▶ **RECORDS SHOWN**:
☆ ☆ ☆ ☆ ☆ ☆ ☆

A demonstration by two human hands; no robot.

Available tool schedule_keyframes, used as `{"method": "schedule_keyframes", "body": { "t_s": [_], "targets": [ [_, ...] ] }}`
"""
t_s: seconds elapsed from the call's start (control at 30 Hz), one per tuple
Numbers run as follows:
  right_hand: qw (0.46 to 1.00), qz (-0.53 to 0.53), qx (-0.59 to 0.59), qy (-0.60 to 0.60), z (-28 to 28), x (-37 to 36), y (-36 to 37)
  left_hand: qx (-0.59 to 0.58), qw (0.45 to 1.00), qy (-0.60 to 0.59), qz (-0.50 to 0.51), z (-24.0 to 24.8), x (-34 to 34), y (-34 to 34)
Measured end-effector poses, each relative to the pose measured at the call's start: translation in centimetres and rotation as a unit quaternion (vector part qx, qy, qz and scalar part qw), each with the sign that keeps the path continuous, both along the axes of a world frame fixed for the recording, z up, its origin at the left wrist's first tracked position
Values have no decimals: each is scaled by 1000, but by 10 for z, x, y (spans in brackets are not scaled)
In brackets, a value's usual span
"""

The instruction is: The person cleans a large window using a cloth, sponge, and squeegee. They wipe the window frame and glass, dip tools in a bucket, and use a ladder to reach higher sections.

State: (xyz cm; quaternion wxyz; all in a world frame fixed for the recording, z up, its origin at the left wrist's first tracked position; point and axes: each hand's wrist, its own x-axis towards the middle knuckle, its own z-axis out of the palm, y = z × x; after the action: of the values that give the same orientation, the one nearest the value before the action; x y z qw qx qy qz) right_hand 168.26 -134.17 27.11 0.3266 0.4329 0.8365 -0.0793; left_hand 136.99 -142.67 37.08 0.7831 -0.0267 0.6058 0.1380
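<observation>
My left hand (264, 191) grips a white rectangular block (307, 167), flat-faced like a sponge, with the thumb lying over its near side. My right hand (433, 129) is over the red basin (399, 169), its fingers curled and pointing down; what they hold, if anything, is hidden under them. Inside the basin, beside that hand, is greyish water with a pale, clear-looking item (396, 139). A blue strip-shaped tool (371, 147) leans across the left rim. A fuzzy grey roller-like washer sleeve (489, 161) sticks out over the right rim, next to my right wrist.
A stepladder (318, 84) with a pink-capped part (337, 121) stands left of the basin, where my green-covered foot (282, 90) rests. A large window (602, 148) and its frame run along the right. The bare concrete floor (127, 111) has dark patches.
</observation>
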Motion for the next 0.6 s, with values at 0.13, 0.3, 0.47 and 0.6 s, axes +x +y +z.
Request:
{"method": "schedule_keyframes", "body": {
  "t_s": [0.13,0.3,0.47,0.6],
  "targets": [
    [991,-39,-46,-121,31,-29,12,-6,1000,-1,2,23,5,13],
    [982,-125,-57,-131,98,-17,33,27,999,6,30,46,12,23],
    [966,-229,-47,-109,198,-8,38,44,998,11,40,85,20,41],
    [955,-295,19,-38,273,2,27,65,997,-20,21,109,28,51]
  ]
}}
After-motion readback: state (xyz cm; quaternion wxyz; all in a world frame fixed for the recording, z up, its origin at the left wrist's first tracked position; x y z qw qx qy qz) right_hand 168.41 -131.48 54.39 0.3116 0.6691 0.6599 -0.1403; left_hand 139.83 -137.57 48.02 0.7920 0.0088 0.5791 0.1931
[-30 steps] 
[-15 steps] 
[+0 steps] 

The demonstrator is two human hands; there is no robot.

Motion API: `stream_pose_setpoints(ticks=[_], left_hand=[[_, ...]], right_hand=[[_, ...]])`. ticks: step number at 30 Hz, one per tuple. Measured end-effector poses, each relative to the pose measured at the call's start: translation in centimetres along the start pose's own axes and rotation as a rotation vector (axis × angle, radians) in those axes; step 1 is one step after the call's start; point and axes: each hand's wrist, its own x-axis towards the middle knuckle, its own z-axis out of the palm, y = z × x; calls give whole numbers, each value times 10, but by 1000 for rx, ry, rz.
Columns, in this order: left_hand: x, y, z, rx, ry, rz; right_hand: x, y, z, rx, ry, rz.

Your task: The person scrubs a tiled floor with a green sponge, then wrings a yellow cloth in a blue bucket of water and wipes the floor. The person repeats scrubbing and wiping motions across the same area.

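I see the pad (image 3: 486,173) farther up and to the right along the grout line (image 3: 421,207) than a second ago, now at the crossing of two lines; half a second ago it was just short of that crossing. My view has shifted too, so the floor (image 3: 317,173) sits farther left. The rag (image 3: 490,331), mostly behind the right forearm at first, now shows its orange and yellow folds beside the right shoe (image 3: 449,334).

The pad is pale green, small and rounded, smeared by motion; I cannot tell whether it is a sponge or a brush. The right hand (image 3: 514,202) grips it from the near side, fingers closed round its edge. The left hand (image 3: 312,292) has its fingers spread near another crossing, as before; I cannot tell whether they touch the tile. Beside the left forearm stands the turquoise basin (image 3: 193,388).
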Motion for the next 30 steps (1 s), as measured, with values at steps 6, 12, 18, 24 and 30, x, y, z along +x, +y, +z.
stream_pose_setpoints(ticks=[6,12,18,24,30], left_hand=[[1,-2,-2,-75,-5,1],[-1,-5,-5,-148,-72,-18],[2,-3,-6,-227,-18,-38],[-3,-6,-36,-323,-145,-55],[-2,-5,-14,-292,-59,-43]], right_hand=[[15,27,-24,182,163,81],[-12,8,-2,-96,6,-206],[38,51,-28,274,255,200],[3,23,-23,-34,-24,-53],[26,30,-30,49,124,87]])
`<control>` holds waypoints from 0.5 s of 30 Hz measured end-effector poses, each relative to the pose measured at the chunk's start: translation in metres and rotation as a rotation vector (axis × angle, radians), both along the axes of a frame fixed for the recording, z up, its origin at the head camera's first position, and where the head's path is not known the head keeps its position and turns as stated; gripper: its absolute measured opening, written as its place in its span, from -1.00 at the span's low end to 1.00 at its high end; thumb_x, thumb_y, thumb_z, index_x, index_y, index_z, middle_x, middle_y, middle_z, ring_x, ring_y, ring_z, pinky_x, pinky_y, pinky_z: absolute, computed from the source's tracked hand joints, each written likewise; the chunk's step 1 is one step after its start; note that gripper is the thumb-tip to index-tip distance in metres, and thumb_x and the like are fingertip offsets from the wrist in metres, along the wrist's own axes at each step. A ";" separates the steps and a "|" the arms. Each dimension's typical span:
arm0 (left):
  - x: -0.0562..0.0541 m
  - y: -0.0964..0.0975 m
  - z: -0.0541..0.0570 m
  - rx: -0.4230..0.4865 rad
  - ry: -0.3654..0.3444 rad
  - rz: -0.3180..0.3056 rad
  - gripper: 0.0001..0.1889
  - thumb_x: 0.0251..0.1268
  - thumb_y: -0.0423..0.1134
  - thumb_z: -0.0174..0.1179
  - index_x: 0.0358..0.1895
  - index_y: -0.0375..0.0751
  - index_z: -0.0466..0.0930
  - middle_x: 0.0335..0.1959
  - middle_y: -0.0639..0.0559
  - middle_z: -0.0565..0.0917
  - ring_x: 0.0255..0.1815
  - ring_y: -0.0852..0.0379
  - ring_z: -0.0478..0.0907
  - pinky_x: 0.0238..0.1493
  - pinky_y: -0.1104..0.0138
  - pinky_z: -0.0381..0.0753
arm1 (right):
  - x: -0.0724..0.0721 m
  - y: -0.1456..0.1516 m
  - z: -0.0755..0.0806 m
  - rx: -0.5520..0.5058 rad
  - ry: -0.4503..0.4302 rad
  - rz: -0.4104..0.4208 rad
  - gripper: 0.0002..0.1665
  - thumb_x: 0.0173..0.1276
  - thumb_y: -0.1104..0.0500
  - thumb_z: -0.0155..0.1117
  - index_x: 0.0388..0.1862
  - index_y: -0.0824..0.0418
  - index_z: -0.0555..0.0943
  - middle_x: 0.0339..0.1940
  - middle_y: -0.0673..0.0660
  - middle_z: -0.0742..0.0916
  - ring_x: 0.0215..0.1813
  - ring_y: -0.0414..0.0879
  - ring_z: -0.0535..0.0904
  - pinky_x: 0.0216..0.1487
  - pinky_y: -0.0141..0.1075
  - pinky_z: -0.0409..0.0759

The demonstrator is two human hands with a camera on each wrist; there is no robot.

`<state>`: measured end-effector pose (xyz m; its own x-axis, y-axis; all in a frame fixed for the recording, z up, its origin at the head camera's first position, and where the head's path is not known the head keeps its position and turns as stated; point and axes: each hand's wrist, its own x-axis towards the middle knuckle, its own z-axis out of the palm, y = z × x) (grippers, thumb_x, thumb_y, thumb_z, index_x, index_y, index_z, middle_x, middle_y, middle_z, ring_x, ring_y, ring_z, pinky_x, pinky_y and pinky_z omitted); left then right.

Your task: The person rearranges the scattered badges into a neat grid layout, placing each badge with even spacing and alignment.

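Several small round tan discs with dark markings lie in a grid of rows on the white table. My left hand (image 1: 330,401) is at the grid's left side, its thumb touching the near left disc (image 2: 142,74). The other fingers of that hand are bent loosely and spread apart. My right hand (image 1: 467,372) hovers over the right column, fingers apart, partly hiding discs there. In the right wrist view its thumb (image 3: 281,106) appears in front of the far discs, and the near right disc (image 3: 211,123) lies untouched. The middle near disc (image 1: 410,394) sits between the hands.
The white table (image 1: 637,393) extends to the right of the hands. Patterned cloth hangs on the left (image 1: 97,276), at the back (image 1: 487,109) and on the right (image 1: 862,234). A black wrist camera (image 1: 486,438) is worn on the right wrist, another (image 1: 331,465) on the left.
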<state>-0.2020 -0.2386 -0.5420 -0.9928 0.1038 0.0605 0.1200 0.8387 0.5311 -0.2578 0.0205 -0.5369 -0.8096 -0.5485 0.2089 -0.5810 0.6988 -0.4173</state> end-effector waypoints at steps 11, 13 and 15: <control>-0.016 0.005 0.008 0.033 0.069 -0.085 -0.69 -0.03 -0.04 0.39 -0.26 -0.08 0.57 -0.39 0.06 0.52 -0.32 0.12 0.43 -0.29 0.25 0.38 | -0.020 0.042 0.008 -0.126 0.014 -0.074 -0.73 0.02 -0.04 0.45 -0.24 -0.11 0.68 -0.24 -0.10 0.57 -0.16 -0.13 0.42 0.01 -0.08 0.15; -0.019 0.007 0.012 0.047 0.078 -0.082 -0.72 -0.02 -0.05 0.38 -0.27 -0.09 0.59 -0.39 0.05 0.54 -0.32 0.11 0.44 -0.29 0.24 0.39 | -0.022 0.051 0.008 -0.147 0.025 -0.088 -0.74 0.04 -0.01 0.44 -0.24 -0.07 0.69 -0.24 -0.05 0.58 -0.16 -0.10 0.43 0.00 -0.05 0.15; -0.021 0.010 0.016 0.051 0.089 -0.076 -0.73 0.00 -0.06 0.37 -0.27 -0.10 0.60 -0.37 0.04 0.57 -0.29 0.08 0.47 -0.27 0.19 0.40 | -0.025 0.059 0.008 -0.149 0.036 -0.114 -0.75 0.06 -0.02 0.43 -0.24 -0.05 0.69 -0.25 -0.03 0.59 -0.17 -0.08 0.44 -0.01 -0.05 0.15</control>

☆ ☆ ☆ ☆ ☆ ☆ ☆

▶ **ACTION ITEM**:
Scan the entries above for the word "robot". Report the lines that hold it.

▶ **SOLUTION FOR THIS TASK**:
A demonstration by two human hands; no robot.
The demonstrator is two human hands; there is no robot.
The demonstrator is two human hands with a camera on each wrist; there is no robot.

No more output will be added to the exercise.